- Work to complete -
Only the lines from the beginning of the data below through the line that contains "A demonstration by" should be repeated, exactly as written.
BEGIN Data excerpt
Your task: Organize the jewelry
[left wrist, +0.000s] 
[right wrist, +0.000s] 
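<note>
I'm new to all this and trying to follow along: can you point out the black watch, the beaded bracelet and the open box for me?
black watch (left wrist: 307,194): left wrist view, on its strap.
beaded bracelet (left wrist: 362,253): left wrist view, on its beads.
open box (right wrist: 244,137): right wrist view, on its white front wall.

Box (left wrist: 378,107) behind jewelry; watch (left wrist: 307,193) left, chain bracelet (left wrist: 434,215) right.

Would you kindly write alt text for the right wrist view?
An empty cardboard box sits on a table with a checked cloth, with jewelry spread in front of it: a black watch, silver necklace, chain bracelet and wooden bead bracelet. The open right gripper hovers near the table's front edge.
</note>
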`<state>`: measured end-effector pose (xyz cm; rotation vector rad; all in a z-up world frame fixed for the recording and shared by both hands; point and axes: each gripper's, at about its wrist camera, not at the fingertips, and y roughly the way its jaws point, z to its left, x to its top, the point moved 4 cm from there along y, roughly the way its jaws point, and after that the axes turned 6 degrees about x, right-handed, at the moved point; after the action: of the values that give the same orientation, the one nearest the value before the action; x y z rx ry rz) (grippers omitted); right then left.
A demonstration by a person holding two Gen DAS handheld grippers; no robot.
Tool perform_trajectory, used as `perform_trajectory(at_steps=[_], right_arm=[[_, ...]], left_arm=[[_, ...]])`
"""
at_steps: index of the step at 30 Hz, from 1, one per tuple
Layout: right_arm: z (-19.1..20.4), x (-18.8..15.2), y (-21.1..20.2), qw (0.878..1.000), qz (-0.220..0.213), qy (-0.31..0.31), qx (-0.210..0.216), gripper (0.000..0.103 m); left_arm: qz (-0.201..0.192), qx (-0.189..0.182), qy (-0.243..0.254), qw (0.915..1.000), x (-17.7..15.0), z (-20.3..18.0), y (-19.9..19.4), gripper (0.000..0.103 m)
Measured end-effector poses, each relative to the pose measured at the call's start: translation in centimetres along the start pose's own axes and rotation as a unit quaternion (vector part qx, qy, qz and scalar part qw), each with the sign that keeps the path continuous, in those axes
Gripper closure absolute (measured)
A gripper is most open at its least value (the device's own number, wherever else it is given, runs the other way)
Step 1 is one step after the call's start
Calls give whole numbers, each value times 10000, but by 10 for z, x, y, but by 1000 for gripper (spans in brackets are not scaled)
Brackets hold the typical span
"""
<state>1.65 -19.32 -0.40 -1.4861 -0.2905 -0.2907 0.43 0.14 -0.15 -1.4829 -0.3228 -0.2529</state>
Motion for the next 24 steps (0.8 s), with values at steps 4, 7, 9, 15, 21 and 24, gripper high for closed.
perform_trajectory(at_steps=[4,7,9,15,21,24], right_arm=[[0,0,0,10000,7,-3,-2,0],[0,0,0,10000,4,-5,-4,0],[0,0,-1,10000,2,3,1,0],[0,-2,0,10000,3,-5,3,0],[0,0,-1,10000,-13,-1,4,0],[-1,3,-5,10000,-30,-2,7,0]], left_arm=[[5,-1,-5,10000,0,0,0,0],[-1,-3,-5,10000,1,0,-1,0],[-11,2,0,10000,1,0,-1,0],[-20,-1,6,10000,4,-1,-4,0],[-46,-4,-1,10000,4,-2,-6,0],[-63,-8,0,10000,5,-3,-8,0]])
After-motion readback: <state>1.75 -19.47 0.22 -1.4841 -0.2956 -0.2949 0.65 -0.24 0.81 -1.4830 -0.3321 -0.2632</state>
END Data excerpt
- Result of this task -
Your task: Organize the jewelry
[left wrist, +0.000s] 
[right wrist, +0.000s] 
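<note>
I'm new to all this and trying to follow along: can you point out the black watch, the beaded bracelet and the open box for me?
black watch (left wrist: 307,194): left wrist view, on its strap.
beaded bracelet (left wrist: 362,253): left wrist view, on its beads.
open box (right wrist: 244,137): right wrist view, on its white front wall.

Box (left wrist: 378,107) behind jewelry; watch (left wrist: 307,193) left, chain bracelet (left wrist: 434,215) right.

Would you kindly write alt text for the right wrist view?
An empty cardboard box sits on a table with a checked cloth, with jewelry spread in front of it: a black watch, silver necklace, chain bracelet and wooden bead bracelet. The open right gripper hovers near the table's front edge.
</note>
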`<state>`: measured end-effector pose (xyz cm; rotation vector rad; all in a z-up world frame fixed for the recording and shared by both hands; point and axes: each gripper's, at about its wrist camera, not at the fingertips, and y roughly the way its jaws point, z to its left, x to its top, the point moved 4 cm from there along y, roughly the way its jaws point, and after that the axes turned 6 degrees about x, right-handed, at the moved point; after the action: of the values that give the same orientation, the one nearest the value before the action; x y z rx ry rz) (grippers omitted); right then left.
A demonstration by a person holding two Gen DAS handheld grippers; no robot.

This output has been given in full.